Philipp Harbach, PhD

Merck KGaA

Philipp is the Head of In Silico Research in the Digital Organization of Merck KGaA. There he focuses on the digitalization of chemical and experimental processes in R&D, production, and analytics with the help of modern computational modeling and data analytics methods. He is specifically interested in applying quantum mechanical methods to industrial problems and is leading first initiatives to adapt these algorithms to noisy intermediate-scale quantum computers as part of the Merck Quantum Computing Task Force.

James Warren, PhD

National Institute of Standards and Technology

Since 2010,  Jim has been focusing his energies on the US Materials Genome Initiative, a multi-agency initiative designed to create a new era of policy, resources, and infrastructure that supports US institutions to discover, manufacture, and deploy advanced materials twice as fast a fraction of the cost. As Director of the NIST Materials Genome Program, he works with a government-wide team to build out the materials innovation infrastructure need to realize the initiative’s goals.   He is also one of the co-founders and the current Director of the NIST Center for Theoretical and Computational Materials Science.

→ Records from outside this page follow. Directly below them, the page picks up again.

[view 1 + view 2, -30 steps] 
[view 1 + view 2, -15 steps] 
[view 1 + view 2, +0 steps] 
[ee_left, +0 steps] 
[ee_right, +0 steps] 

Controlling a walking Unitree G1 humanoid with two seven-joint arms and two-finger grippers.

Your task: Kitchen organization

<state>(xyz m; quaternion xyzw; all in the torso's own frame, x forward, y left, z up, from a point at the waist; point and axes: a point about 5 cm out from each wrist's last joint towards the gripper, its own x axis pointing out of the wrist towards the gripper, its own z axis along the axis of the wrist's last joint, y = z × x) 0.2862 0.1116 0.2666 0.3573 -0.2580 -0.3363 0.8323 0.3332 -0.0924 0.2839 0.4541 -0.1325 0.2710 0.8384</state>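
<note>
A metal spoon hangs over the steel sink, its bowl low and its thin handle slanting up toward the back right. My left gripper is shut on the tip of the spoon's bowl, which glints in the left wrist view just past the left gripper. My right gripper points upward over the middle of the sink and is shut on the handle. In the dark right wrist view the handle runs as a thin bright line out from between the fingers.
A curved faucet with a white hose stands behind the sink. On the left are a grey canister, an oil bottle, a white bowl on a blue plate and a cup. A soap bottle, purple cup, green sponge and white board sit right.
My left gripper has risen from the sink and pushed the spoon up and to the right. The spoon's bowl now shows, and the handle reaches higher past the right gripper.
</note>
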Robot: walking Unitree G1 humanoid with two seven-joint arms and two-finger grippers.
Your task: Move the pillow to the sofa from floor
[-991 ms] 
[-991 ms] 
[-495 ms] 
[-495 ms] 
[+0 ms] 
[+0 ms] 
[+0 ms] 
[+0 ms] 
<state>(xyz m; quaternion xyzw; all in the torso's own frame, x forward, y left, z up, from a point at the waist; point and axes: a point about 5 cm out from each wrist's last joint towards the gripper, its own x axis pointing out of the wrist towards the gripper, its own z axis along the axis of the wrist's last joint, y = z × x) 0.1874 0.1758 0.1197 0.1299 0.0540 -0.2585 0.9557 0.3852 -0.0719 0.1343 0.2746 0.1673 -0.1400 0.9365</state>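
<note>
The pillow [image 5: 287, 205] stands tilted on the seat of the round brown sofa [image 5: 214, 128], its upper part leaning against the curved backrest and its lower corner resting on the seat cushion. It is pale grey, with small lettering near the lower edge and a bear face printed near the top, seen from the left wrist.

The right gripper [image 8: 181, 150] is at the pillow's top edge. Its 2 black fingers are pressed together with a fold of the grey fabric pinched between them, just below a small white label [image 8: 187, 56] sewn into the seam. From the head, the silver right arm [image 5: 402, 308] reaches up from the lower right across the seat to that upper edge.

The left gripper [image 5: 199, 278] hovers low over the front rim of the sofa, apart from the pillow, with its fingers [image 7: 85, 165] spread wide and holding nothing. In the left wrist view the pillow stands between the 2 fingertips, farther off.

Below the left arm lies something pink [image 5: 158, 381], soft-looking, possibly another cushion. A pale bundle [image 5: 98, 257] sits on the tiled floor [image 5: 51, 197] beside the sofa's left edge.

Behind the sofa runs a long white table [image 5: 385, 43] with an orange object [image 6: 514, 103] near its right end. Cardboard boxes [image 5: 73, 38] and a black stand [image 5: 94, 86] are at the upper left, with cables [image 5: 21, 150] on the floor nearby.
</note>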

Jim has a PhD in physics from the University of California, Santa Barbara.

Greg Mulholland

Founder and CEO, Citrine Informatics

Greg is the co-founder and CEO of Citrine Informatics and a recognized leader in the use of digital tools and digitization practices in the development of next-generation materials and chemicals products and the creation of next-generation business models. Under his leadership, Citrine has been recognized as a WEF Technology Pioneer, a member of the Cleantech 100, the World Materials Forum Startup of the Year, and CB Insights AI 100 in 2017 and 2020. Greg holds a BS in Electrical Engineering and a BS in Computer Engineering from NC State University, an MPhil in Materials Science from Cambridge University, and an MBA from Stanford University.

Tim Robertson, PhD

Schrödinger, Inc.

Tim is a full-stack software engineer with a doctorate in computational biology and extensive experience in applied machine learning.  He worked as a data scientist for companies such as Twitch and Yelp and founded two YCombinator-funded startups. Currently, Tim is Principal Scientist at Schrödinger, where he works in a hybrid scientist/engineer role, developing and applying deep learning and other AI techniques to problems in rational drug design.  He has a PhD in Computational Biology (Biochemistry) from the University of Washington.